» **Problem**
Up to and including the line that holds "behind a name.", copy every line of the records below exactly, starting at the first; leave pictures out.

» **Extracted data**
_ _ _

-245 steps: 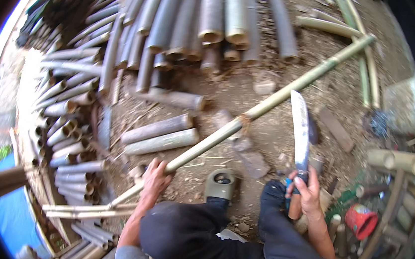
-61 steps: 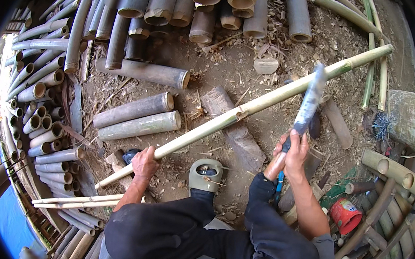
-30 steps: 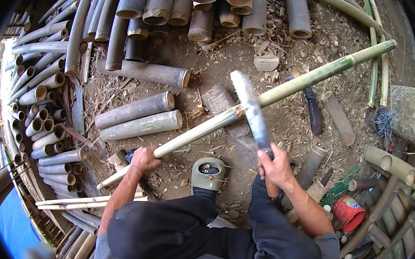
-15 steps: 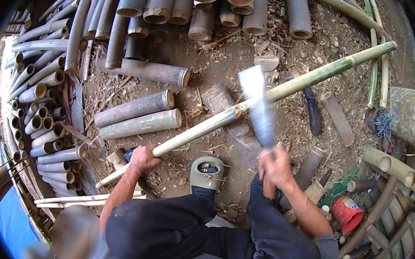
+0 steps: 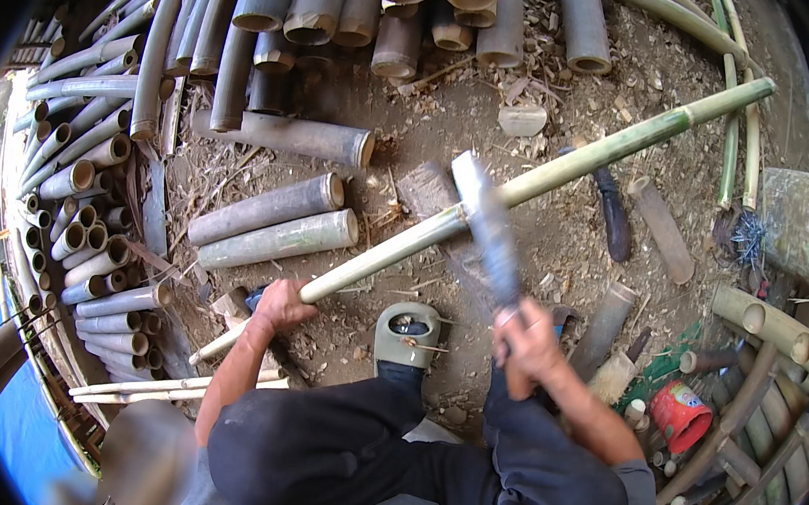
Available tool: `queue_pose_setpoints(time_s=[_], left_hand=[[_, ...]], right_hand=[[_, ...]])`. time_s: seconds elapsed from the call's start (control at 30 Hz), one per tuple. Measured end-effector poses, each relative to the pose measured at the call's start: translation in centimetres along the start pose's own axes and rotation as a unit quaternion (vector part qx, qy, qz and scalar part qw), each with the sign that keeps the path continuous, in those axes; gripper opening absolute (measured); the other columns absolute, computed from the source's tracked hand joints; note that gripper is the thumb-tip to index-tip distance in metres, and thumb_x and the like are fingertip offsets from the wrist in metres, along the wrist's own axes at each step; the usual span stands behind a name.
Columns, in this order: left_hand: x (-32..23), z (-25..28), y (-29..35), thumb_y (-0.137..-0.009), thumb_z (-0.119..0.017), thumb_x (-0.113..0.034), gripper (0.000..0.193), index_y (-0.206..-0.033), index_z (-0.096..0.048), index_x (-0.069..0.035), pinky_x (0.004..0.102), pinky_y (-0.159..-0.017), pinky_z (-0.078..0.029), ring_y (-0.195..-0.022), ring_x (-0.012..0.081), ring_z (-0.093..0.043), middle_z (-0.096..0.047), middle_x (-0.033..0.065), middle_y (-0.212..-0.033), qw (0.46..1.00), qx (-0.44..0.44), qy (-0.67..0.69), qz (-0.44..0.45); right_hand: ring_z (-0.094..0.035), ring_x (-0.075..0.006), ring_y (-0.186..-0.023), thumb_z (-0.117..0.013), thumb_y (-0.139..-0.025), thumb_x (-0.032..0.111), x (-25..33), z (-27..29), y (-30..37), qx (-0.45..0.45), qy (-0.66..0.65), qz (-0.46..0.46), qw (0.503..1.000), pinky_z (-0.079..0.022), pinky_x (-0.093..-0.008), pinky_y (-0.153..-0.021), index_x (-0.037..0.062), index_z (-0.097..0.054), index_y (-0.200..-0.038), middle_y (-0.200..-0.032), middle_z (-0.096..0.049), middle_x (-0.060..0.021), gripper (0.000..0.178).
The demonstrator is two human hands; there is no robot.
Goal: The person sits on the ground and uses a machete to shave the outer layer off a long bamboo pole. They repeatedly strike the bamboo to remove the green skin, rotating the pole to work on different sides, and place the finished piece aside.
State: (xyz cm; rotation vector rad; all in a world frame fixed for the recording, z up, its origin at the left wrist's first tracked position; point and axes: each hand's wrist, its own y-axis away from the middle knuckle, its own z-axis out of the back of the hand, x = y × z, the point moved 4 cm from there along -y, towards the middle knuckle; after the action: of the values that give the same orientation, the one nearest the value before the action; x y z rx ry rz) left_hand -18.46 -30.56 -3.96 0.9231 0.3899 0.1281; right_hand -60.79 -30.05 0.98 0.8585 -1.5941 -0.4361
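My left hand (image 5: 282, 307) is closed around a long, pale green bamboo pole (image 5: 395, 247) near its lower left end. The pole slants up to the far right and crosses a wooden block (image 5: 422, 188) on the ground. In my right hand (image 5: 525, 340) is the handle of a machete (image 5: 489, 231), its broad blade blurred by motion. The blade lies across the pole in this view, close to a joint by the block; whether it touches cannot be made out. Part of the pole is hidden behind the blade.
Two cut bamboo tubes (image 5: 279, 240) lie left of the block. Stacked tubes (image 5: 95, 232) line the left side, and more (image 5: 322, 1) stand along the far side. A dark curved tool (image 5: 612, 219) lies beyond the pole. At right are a red container (image 5: 679, 417) and a whitish bin (image 5: 801, 227).
The machete has swung slightly left, its blade turning more edge-on and nearer the pole's joint. My right hand has shifted a little with it. My left hand keeps its grip.
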Motion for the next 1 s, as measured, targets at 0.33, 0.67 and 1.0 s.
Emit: queue_pose_setpoints(time_s=[0.33, 0.67, 1.0], left_hand=[[1.5, -1.1, -2.0, -0.067, -0.072, -0.027, 0.029, -0.075, -0.064, 0.000, 0.0373, -0.062, -0.051, -0.057, 0.0220, -0.057, -0.062, 0.0154, -0.065, 0.993, 0.092, 0.057, -0.038], [-2.6, -1.1, 3.4, -0.077, -0.075, -0.029, 0.039, -0.101, -0.060, -0.002, 0.0451, -0.072, -0.049, -0.078, 0.0354, -0.066, -0.067, 0.0211, -0.083, 0.981, 0.038, 0.147, -0.121], [-17.1, 3.6, 16.0, -0.098, -0.053, -0.055, 0.059, -0.119, -0.056, 0.001, 0.0360, -0.067, -0.045, -0.075, 0.0157, -0.053, -0.059, 0.0052, -0.079, 0.943, 0.114, 0.275, -0.145]], right_hand=[[-0.057, -0.0119, -0.047, -0.056, -0.100, 0.025, 2.7, 1.3, -1.4, -0.028, 0.075, -0.002, 0.997, -0.049, -0.0287, -0.041, 0.0036, -0.051, -0.090, -0.065, -0.057, -0.0028, 0.025], [-0.066, -0.0370, -0.089, -0.068, -0.087, 0.022, 8.7, 4.8, 6.5, -0.284, 0.461, 0.332, 0.773, -0.052, -0.0431, -0.079, -0.0028, -0.060, -0.118, -0.100, -0.065, -0.0224, 0.041], [-0.064, -0.0337, -0.060, -0.046, -0.099, 0.056, 10.0, 9.6, 10.2, -0.486, 0.431, 0.200, 0.733, -0.048, -0.0469, -0.054, 0.0014, -0.057, -0.094, -0.065, -0.060, -0.0149, 0.056]])
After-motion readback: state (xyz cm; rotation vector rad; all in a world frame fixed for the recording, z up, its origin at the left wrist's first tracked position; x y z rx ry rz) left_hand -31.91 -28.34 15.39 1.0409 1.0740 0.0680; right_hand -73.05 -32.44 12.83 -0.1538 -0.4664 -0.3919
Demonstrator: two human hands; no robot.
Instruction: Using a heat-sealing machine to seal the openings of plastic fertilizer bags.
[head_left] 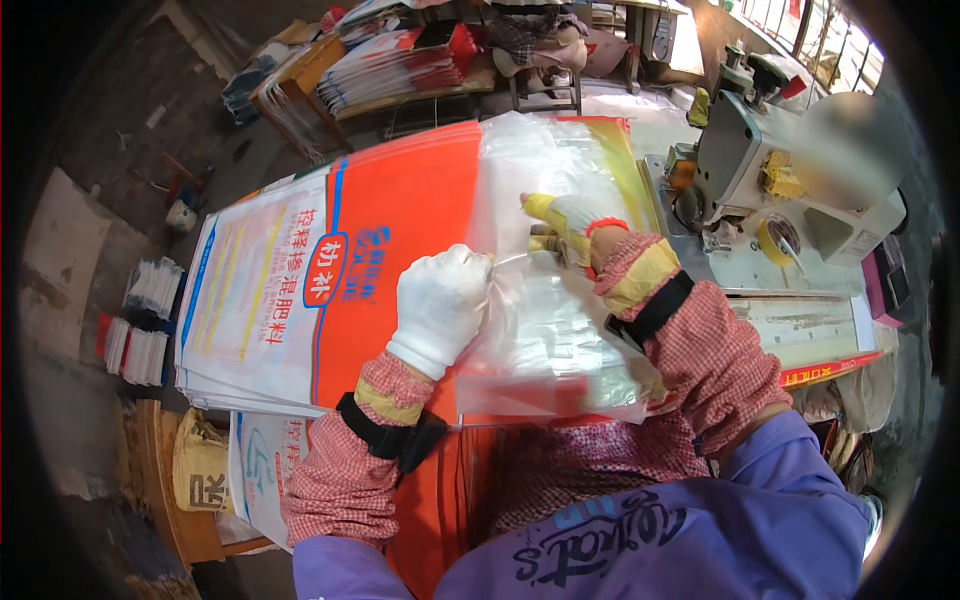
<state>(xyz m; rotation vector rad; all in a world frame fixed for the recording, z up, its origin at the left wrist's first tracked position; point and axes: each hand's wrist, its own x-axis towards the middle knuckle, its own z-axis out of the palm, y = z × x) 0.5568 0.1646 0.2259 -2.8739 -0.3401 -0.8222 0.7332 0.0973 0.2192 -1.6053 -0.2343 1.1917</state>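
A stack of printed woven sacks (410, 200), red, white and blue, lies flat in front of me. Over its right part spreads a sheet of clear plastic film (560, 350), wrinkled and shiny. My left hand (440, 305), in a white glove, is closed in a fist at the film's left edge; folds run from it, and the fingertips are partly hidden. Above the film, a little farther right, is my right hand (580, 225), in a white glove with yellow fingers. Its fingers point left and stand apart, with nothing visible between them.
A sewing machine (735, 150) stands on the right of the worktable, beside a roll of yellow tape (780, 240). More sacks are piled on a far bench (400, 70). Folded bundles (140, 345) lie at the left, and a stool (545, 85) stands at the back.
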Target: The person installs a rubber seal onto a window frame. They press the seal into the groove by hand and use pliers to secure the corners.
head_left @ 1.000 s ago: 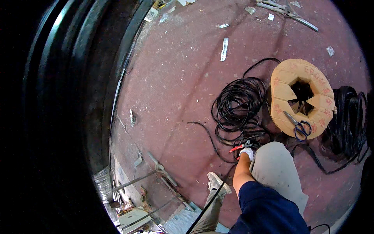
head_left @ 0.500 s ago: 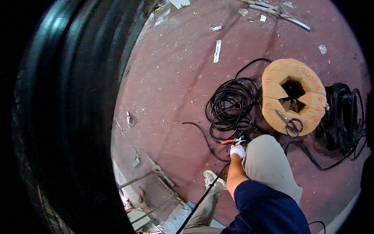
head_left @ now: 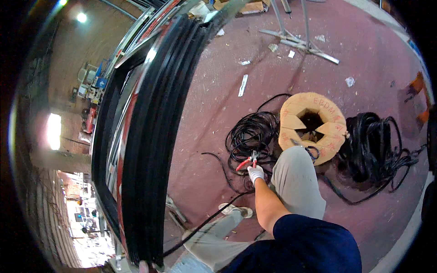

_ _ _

» **Result below**
-245 steps: 
-61 steps: 
-30 steps: 
-15 steps: 
+0 steps: 
Available tool: `queue_pose_setpoints(time_s=[_], left_hand=[[_, ...]], right_hand=[[_, ...]])`. time_s: seconds elapsed from the call's start (control at 30 Hz), one per tuple. Measured end-effector poses, each relative to the pose measured at the call's start: translation in centimetres along the start pose's own axes and rotation as a unit quaternion (vector part qx, qy, qz and scalar part qw), each with the sign that keeps the path continuous, in those axes; gripper opening absolute (measured); the other columns absolute, computed from the source's tracked hand joints; note that gripper is the thumb-tip to index-tip distance in metres, and thumb_x and the like are fingertip offsets from the wrist in metres, along the wrist's own axes at each step; the usual span stands behind a name.

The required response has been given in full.